REVIEW: Love Song To Lavender Menace, Summerhall, Edinburgh Fringe ✭✭✭✭

Paul T Davies reviews Love Song To Lavender Menace at Summerhall as part of the Edinburgh Fringe.

Love Song to Lavender Menace
Matthew McVarish and Pierce Reid in Love Song to Lavender Menace

Love Song to Lavender Menace.
Summerhall, Edinburgh Fringe
17 August 2018
4 Stars
Book Now

Lavender Menace was the legendary LGBTQ book shop in Edinburgh, and this hugely enjoyable production pays loving tribute to the shop and it’s co-founders. It’s wildly nostalgic for those of us who lived through the 1980s, and hugely informative for those of us from outside the city.

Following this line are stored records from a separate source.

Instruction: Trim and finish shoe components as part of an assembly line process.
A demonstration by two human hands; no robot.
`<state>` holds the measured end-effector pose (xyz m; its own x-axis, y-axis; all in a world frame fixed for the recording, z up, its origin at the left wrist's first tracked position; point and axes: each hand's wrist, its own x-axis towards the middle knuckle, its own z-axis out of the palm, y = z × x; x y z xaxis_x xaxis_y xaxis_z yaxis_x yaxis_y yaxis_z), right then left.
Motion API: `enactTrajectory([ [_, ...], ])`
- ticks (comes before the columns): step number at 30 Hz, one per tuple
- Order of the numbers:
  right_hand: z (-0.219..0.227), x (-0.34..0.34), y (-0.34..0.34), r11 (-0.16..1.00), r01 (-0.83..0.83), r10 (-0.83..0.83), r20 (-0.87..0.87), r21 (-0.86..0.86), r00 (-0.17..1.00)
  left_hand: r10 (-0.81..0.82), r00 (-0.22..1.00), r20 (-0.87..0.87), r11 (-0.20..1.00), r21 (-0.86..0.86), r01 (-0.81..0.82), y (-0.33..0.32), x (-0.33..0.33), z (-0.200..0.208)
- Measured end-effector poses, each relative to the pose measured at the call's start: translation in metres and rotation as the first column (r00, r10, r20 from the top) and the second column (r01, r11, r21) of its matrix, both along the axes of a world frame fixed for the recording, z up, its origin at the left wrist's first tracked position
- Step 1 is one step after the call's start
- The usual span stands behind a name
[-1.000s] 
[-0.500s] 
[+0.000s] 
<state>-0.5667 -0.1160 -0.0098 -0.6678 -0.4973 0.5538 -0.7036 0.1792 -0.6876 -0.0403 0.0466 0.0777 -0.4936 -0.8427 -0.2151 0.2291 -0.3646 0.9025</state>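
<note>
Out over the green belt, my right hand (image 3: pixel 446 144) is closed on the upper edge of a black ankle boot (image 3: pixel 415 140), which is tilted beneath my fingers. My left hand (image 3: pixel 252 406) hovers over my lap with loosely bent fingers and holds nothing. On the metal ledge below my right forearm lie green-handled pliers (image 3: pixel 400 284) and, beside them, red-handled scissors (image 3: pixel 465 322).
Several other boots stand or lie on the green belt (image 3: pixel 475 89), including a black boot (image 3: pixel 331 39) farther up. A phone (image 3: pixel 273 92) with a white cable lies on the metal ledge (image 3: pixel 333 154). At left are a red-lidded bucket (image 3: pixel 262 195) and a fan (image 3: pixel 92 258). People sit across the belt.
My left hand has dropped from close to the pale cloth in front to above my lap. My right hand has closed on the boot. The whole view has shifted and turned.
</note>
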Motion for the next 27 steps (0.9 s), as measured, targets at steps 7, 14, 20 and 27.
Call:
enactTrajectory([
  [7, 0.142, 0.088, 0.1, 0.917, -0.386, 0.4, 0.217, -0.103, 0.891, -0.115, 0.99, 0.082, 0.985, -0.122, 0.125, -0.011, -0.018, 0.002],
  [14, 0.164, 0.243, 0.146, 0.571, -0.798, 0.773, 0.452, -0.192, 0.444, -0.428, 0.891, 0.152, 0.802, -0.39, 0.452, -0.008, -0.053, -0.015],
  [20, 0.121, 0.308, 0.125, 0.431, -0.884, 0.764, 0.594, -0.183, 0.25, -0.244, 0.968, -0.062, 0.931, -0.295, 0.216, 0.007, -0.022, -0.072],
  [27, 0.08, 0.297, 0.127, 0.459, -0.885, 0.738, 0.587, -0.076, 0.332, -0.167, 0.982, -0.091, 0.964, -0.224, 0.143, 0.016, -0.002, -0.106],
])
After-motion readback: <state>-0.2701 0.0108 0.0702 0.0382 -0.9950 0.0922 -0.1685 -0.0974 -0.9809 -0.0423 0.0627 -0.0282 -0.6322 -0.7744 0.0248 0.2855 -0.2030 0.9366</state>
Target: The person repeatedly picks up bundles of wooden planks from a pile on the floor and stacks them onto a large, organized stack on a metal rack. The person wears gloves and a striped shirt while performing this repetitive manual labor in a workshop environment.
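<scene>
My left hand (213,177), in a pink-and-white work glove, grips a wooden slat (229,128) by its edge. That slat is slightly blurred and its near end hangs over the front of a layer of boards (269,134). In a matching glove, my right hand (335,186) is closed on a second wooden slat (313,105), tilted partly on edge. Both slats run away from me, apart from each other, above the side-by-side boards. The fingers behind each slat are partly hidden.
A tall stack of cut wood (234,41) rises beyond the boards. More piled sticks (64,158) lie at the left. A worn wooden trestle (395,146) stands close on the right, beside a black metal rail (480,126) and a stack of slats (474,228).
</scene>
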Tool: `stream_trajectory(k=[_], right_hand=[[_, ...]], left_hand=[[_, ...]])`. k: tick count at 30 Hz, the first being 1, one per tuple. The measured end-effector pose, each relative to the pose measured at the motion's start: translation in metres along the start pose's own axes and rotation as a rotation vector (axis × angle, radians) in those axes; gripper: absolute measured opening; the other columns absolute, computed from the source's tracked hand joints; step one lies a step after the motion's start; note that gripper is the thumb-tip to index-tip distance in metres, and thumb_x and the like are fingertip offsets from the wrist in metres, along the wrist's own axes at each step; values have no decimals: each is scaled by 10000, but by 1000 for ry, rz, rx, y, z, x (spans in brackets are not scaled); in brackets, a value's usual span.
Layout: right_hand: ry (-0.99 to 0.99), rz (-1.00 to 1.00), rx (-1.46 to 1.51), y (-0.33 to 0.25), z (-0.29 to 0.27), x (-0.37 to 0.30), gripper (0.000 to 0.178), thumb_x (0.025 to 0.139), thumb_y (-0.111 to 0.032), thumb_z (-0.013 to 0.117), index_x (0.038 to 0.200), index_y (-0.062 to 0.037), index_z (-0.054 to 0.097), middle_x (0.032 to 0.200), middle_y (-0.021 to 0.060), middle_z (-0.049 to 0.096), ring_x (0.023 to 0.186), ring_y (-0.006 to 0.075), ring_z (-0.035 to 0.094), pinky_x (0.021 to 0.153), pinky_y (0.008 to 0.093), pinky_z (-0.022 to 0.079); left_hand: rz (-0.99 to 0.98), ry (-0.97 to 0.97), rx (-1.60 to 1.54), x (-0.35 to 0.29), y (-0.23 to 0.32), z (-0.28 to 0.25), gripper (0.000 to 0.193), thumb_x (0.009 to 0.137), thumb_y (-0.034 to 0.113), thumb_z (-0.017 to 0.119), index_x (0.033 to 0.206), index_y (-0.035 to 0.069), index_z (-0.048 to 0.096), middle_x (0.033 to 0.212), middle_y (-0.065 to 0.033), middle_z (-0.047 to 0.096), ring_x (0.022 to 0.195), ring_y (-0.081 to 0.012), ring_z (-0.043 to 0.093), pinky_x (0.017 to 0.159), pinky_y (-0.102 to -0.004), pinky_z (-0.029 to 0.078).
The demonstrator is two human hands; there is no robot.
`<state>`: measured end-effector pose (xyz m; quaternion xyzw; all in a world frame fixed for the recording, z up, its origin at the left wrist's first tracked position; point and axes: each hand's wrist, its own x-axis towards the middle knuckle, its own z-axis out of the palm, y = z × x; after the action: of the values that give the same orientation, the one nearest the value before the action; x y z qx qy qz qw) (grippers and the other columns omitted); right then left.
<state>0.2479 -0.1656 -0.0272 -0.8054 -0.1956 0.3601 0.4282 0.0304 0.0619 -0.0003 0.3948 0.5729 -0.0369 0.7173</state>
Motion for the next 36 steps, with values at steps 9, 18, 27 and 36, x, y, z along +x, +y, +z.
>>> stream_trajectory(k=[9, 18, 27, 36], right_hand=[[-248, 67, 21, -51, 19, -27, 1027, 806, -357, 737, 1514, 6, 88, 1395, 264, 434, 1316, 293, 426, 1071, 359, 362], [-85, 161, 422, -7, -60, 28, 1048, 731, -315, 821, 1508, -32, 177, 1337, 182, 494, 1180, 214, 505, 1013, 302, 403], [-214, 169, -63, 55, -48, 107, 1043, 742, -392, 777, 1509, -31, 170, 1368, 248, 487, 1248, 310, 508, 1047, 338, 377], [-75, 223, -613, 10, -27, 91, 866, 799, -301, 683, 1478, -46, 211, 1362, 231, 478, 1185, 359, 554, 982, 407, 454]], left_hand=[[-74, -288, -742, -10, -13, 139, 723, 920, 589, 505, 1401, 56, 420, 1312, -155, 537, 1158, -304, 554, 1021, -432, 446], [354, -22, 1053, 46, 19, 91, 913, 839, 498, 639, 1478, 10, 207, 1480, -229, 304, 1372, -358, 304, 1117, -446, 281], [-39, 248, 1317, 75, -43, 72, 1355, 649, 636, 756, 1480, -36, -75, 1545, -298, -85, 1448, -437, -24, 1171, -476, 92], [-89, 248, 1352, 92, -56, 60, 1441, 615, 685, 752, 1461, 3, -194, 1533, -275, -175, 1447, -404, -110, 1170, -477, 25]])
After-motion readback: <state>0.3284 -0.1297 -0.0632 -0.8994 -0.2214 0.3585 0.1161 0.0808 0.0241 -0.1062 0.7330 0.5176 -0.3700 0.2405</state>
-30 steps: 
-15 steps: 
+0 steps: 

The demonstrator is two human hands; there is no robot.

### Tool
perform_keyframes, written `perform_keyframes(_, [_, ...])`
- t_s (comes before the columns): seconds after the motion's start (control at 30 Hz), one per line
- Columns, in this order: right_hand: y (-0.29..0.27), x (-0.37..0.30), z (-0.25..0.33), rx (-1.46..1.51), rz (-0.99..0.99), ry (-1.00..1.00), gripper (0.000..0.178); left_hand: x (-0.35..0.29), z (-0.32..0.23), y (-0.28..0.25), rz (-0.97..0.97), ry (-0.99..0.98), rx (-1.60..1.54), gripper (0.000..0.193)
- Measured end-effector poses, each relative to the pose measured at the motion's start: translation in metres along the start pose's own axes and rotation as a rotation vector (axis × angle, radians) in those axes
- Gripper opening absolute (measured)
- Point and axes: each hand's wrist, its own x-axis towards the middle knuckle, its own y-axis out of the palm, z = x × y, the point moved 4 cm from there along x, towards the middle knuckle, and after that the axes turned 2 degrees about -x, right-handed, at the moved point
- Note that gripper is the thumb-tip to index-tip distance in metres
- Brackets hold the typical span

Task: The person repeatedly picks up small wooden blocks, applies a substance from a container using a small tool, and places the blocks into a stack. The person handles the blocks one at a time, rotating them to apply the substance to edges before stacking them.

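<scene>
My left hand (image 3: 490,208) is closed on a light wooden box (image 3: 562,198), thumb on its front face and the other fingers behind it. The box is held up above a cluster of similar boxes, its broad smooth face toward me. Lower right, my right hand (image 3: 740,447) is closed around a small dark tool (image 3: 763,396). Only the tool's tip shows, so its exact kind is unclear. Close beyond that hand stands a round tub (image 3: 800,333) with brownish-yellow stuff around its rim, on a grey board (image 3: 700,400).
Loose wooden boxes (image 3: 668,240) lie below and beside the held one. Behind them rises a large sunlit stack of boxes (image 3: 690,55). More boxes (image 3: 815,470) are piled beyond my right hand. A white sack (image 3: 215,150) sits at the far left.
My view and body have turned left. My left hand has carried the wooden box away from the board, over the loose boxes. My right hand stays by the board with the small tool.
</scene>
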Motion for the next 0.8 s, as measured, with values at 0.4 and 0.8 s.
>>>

James Ley’s play uses two actors who play Glen and Lewis, co-workers leaving the shop when it closes down, and through their memories we get the history. Matthew McVarish is adorable as Glen, happy to play the fool and camp it up, a perfect foil for Pierce Reid’s Lewis, a drama queen and intellectual who wants them to stick to the facts. Together they create not a dull moment, they are hugely entertaining and dance to a terrific beat. The play is also a love song to literature and to gay spaces where we could feel safe and less alone

Before we become too nostalgic, the 80s were also a time of AIDS, Thatcher and Section 28, all referenced in the play. The sub plot of a closeted married man felt a little overwhelming of the rest of the story, but that may be because the play has been edited for the Fringe schedule. However, it makes the point about the importance of a safe place very well. This is a wonderful, celebratory LGBTQ play , which expained why I’m drawn to Waterstones on Princess Street!